In Search of a Humane Death
The legalization of euthanasia would be a compassionate act, and the need for it is increasingly urgent. Modern science is creating wonderful techniques, cures, and machines that are saving the lives of millions. Humans now need to lose their arrogance and grant others the right to choose a peaceful and merciful death. After all, the term euthanasia comes from the Greek word meaning "good death." Thus, euthanasia should not be considered an evil, but a "good" and calm way to leave this world. No matter how much we wish to believe they are immortal, we must realize that our bodies cannot sustain life infinitely.
Branegan, Jay. "I Want to Draw the Line Myself." Time 17 Mar. 1997: 30.
Caplan, Arthur L. "Future Directions in Medical Ethics." Microsoft Encarta 4.0 (2000). Microsoft. CD-ROM.
Goodman, Ellen. "Who Lives? Who Dies? Who Decides?" Rpt. in Current Issues & Enduring Questions. Ed. Sylvan Barnet and Hugo Bedau. Boston: Bedford/St. Martin's, 1999. 560-566.
Huttman, Barbara. "A Crime of Compassion." Rpt. in Current Issues & Enduring Questions. Ed. Sylvan Barnet and Hugo Bedau. Boston: Bedford/St. Martin's, 1999. 555-557.
Marker, Rita L. "Kids and Euthanasia." Human Life Review 26 (2000): 30-36.
Schaeffer, Pamela. "Rigali Intervenes: Feeding Tube Must Stay." National Catholic Reporter 37 (2000): 5-7.
Margaret Alford: "My name is Maggie Alford and I am a junior at Millersville University. I spent my freshmen year of college at James Madison University and because of financial reasons, had to transfer. I am a history major and a business minor, and like most students, I have no idea what I want to do after I graduate. One of the many occupations that I have often thought of pursuing is a career in writing. I have major interests in history and romance, so my dream is to write a historical romance novel.

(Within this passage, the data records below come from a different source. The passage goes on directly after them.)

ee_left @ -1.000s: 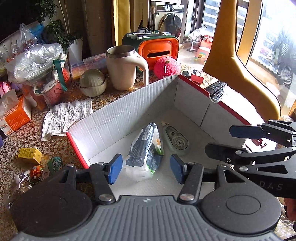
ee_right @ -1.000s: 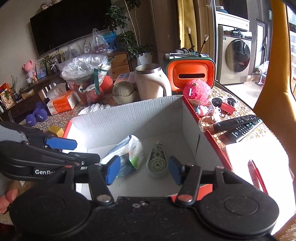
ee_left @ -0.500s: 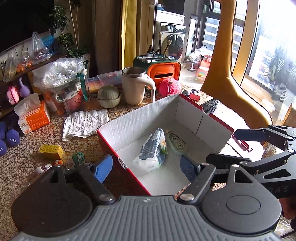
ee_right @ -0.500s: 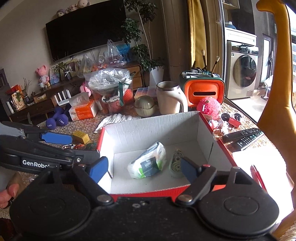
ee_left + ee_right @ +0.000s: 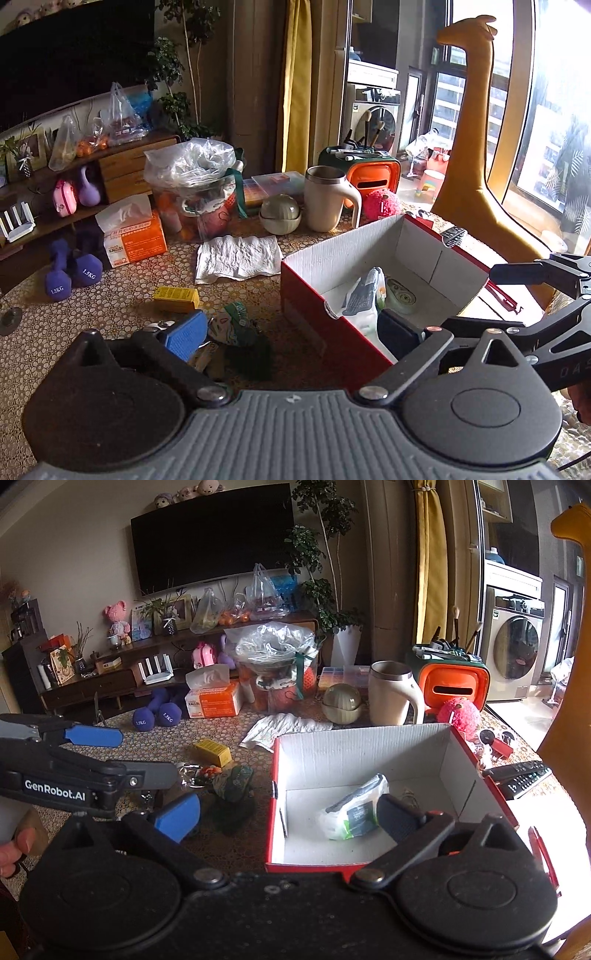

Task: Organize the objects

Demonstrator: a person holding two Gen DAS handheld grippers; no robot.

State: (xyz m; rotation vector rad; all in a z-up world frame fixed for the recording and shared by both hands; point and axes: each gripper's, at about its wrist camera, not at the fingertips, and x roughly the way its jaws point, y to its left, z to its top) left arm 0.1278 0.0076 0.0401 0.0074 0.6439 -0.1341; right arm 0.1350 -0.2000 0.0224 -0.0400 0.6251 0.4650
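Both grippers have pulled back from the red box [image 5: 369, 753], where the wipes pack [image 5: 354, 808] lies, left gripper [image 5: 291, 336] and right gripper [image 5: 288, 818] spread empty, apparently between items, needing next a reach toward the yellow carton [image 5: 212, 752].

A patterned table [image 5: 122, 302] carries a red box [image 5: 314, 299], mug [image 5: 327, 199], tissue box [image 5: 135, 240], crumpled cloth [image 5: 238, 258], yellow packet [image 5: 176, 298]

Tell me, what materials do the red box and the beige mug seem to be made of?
The red box: corrugated cardboard, judging by the ribbed white inner walls; its outside is smooth red. The beige mug: probably plastic or coated steel, matte, with a shiny metal-looking rim.
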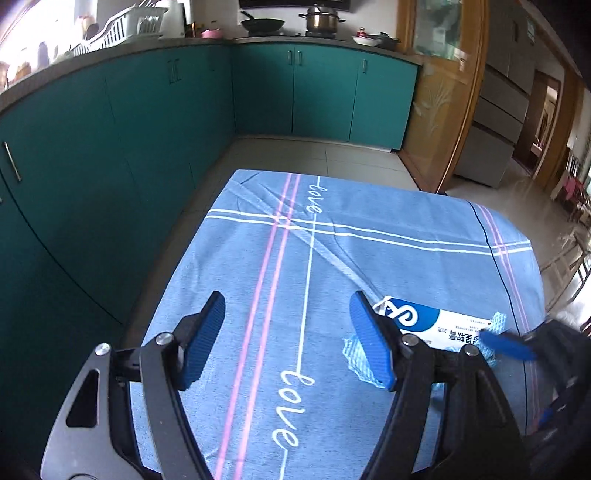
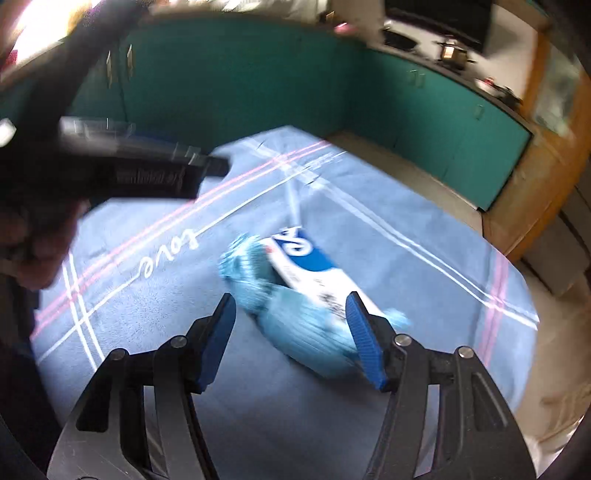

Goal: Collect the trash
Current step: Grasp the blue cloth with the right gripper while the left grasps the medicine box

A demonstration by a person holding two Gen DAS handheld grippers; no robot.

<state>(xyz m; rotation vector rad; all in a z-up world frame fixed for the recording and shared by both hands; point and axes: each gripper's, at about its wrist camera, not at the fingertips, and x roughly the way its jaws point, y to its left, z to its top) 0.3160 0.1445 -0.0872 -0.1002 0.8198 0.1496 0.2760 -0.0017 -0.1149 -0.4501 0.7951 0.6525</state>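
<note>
You are holding two grippers over one blue tablecloth (image 1: 332, 258).
Left gripper (image 1: 288, 332) and right gripper (image 2: 291, 332) are both gaping, gripping nothing; one white box (image 2: 306, 273) and one blue cloth (image 2: 295, 325) are lying together.

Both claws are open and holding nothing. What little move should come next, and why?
Probably lower the right gripper onto the white-and-blue cardboard box lying on the crumpled light-blue cloth. Both sit right ahead of its open jaws on the blue striped tablecloth, untouched.

1. A blue tablecloth (image 1: 332, 266) with pink and white stripes and the word "love" covers the table.
2. Teal cabinets (image 1: 110, 155) line the walls under a grey counter.
3. A black pan (image 1: 263, 24) and a steel pot (image 1: 320, 18) sit on the stove.
4. A white dish rack (image 1: 122, 27) stands on the counter.
</note>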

I am very flattered that my essay was chosen by the student staff of e-Vision. I never expected "Euthanasia: A Compassionate Crime," to be honored in this way. Having very strong feelings about the legalization of certain forms of euthanasia, I was actually excited to be able to write a paper on the subject. When my teacher, Mr. Sherman, told the class that he wanted us to explore different approaches to page layout, I was even more excited. Fortunately, I had the availability of a computer with amazing graphics. The pictures that I chose for my paper were extremely heart wrenching, but they added sentiment to the paper. The quotes that I found about euthanasia, from some of the most famous scholars, helped my arguments as well. I have to be honest and say that the paper was time-consuming, but it helps that the subject was something that I cared about. I hope that my paper will be a help to anyone that reads it!"